What the task asks
Return each line of the listing below, unchanged, and omit the images.

# # # # #

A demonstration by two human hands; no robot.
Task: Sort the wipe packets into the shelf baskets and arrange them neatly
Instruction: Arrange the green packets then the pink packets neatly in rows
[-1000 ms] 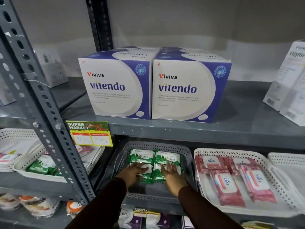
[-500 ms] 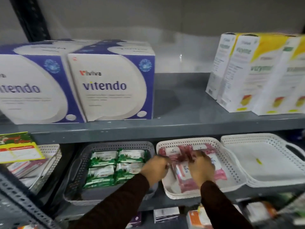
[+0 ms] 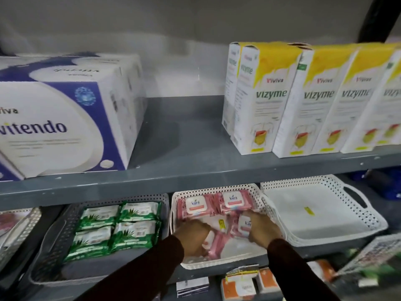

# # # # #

Task solution
A demonstration by two human hands; no robot.
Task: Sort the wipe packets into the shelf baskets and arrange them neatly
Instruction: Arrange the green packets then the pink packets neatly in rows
[-1000 ms] 
[-500 ms] 
[+0 ms] 

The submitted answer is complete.